| Prompt |
This calls for a word-for-word copy of all the data, with each picture removed.

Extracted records
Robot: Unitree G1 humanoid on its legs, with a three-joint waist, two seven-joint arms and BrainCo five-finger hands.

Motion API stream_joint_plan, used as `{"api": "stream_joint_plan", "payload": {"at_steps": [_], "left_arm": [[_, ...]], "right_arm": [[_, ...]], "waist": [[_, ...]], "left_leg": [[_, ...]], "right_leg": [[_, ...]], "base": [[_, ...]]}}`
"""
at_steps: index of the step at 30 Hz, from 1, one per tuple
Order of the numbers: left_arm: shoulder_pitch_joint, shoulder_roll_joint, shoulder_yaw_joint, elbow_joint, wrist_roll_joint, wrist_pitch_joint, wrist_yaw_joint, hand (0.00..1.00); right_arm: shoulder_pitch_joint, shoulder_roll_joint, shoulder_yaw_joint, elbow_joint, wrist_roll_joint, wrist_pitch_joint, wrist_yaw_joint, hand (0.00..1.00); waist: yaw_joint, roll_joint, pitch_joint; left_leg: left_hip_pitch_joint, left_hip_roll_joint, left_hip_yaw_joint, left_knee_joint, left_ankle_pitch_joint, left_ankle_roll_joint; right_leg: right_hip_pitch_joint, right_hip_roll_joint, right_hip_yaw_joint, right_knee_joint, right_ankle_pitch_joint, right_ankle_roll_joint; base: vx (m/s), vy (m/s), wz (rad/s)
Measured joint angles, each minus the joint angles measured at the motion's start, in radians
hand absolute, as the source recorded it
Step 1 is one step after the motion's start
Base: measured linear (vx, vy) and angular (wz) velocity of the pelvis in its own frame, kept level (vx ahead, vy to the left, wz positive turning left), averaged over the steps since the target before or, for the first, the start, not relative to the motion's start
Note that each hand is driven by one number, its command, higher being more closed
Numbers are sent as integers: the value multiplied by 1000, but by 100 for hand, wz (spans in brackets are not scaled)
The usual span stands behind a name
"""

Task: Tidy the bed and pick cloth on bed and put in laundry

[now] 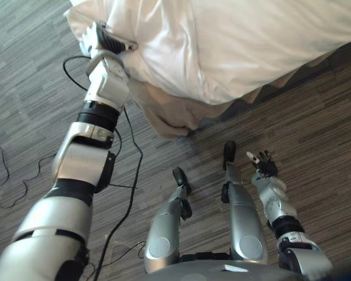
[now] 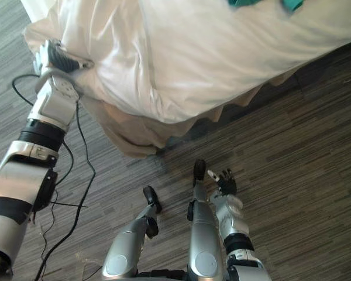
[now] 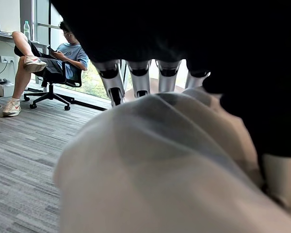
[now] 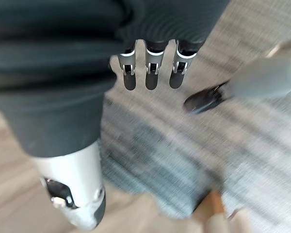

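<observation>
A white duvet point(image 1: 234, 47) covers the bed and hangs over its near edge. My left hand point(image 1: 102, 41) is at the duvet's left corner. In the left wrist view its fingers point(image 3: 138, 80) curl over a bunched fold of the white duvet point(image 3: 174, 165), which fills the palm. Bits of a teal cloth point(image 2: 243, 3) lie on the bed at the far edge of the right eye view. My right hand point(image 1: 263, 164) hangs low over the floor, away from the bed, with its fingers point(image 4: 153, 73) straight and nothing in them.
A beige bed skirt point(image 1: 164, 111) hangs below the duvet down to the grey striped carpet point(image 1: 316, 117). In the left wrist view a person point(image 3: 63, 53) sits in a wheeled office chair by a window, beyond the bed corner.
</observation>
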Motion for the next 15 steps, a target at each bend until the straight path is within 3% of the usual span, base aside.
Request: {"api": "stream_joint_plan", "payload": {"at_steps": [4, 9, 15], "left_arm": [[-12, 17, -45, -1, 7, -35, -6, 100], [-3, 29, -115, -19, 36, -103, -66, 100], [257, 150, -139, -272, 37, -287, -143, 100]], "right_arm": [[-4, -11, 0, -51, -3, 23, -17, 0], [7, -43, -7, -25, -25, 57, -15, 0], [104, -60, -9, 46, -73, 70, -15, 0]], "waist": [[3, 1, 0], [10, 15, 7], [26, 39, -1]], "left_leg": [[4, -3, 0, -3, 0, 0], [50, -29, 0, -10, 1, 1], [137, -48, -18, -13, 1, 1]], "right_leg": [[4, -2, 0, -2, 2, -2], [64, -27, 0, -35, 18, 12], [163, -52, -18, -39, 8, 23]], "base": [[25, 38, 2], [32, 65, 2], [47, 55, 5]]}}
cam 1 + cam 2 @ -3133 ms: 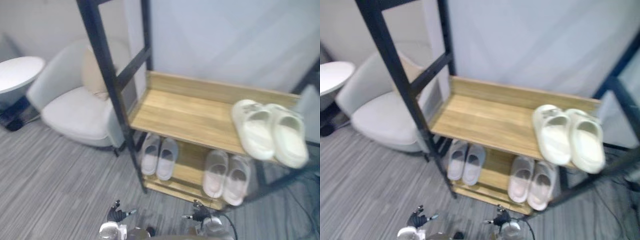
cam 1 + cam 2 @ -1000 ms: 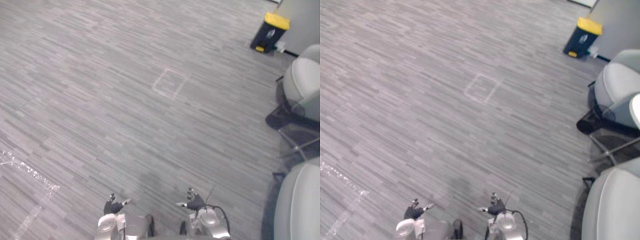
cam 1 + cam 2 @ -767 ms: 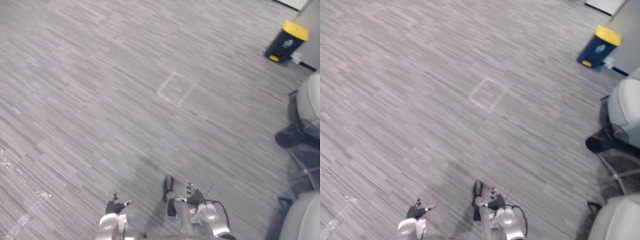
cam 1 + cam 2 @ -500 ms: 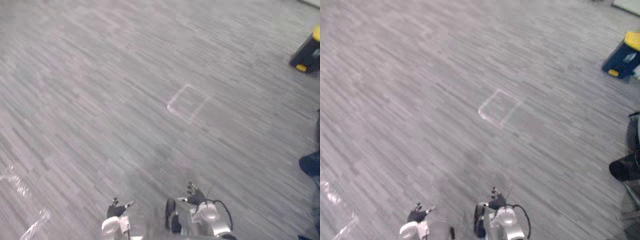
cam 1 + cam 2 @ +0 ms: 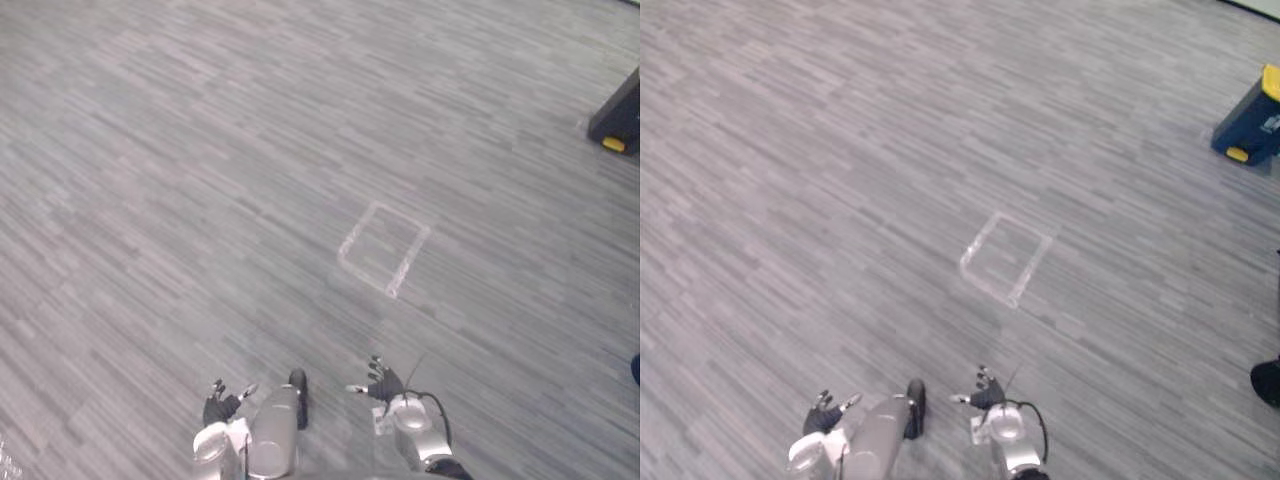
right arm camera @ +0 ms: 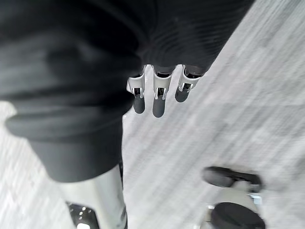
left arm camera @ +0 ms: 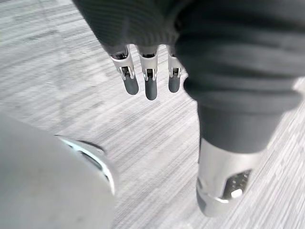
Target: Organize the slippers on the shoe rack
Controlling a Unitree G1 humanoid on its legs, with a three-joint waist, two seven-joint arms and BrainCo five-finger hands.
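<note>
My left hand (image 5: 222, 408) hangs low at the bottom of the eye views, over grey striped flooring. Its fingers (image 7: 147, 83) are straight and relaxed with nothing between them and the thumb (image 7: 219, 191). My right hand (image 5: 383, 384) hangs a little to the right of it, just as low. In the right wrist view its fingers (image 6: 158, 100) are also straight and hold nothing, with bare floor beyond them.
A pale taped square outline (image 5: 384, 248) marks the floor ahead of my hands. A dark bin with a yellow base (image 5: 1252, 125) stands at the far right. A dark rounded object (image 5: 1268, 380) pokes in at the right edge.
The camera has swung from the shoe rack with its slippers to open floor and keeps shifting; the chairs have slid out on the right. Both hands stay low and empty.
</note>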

| Task result |
Robot: Unitree G1 humanoid on its legs, with a three-joint waist, two seven-joint arms and BrainCo five-finger hands.

Motion API stream_joint_plan, used as `{"api": "stream_joint_plan", "payload": {"at_steps": [_], "left_arm": [[_, ...]], "right_arm": [[_, ...]], "waist": [[_, ...]], "left_leg": [[_, ...]], "right_leg": [[_, ...]], "base": [[_, ...]]}}`
"""
at_steps: index of the step at 30 Hz, from 1, one per tuple
Order of the numbers: left_arm: shoulder_pitch_joint, shoulder_roll_joint, shoulder_yaw_joint, elbow_joint, wrist_roll_joint, wrist_pitch_joint, wrist_yaw_joint, hand (0.00..1.00); right_arm: shoulder_pitch_joint, shoulder_roll_joint, shoulder_yaw_joint, elbow_joint, wrist_roll_joint, wrist_pitch_joint, wrist_yaw_joint, hand (0.00..1.00); waist: yaw_joint, roll_joint, pitch_joint; left_leg: left_hip_pitch_joint, left_hip_roll_joint, left_hip_yaw_joint, left_knee_joint, left_ankle_pitch_joint, left_ankle_roll_joint; right_leg: right_hip_pitch_joint, right_hip_roll_joint, right_hip_yaw_joint, right_knee_joint, right_ankle_pitch_joint, right_ankle_roll_joint; base: vx (m/s), vy (m/s), wz (rad/s)
Measured joint angles, each minus the joint angles measured at the motion's start, in radians
hand absolute, as the source recorded it
Step 1 is one step after the motion's start
Base: measured linear (vx, vy) and angular (wz) velocity of the pelvis in its own frame, kept level (vx ahead, vy to the left, wz positive turning left), averaged over the steps since the target before or, for the first, the start, not relative to the motion's start
Note that each hand is driven by one number, its command, higher being more closed
Numbers are sent as integers: the value multiplied by 1000, but by 100 for hand, wz (spans in brackets are not scaled)
The usual span stands behind a name
"""

Task: Tidy the bed and pick cloth on bed and put in laundry

[now] 
[now] 
[now] 
[now] 

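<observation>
A white duvet point(image 1: 234, 47) covers the bed and hangs over its near edge. My left hand point(image 1: 102, 41) is at the duvet's left corner. In the left wrist view its fingers point(image 3: 138, 80) curl over a bunched fold of the white duvet point(image 3: 174, 165), which fills the palm. Bits of a teal cloth point(image 2: 243, 3) lie on the bed at the far edge of the right eye view. My right hand point(image 1: 263, 164) hangs low over the floor, away from the bed, with its fingers point(image 4: 153, 73) straight and nothing in them.
A beige bed skirt point(image 1: 164, 111) hangs below the duvet down to the grey striped carpet point(image 1: 316, 117). In the left wrist view a person point(image 3: 63, 53) sits in a wheeled office chair by a window, beyond the bed corner.
</observation>
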Motion for the next 15 steps, a target at each bend until the straight path is within 3% of the usual span, base aside.
Request: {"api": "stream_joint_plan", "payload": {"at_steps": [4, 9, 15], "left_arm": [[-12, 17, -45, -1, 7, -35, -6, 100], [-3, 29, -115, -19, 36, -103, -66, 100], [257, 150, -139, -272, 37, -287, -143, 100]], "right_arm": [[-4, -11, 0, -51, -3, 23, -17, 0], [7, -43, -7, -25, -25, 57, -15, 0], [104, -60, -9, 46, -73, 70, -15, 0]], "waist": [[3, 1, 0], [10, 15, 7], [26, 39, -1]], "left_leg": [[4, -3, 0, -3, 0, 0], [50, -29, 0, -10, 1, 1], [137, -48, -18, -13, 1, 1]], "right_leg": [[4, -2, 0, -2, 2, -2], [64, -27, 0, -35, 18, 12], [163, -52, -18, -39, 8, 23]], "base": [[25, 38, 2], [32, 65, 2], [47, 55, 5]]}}
cam 1 + cam 2 @ -3133 ms: 
cam 1 + cam 2 @ -1000 ms: 
cam 1 + cam 2 @ -767 ms: 
cam 1 + cam 2 @ -500 ms: 
cam 1 + cam 2 @ +0 ms: 
right arm camera @ +0 ms: 
left arm camera @ +0 ms: 
Target: Organize the slippers on the shoe rack
Controlling a Unitree G1 humanoid on its legs, with a three-joint waist, two seven-joint arms and BrainCo five-finger hands.
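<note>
My left hand (image 5: 222, 408) hangs low at the bottom of the eye views, over grey striped flooring. Its fingers (image 7: 147, 83) are straight and relaxed with nothing between them and the thumb (image 7: 219, 191). My right hand (image 5: 383, 384) hangs a little to the right of it, just as low. In the right wrist view its fingers (image 6: 158, 100) are also straight and hold nothing, with bare floor beyond them.
A pale taped square outline (image 5: 384, 248) marks the floor ahead of my hands. A dark bin with a yellow base (image 5: 1252, 125) stands at the far right. A dark rounded object (image 5: 1268, 380) pokes in at the right edge.
The camera has swung from the shoe rack with its slippers to open floor and keeps shifting; the chairs have slid out on the right. Both hands stay low and empty.
</note>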

This finishes the response to the exercise.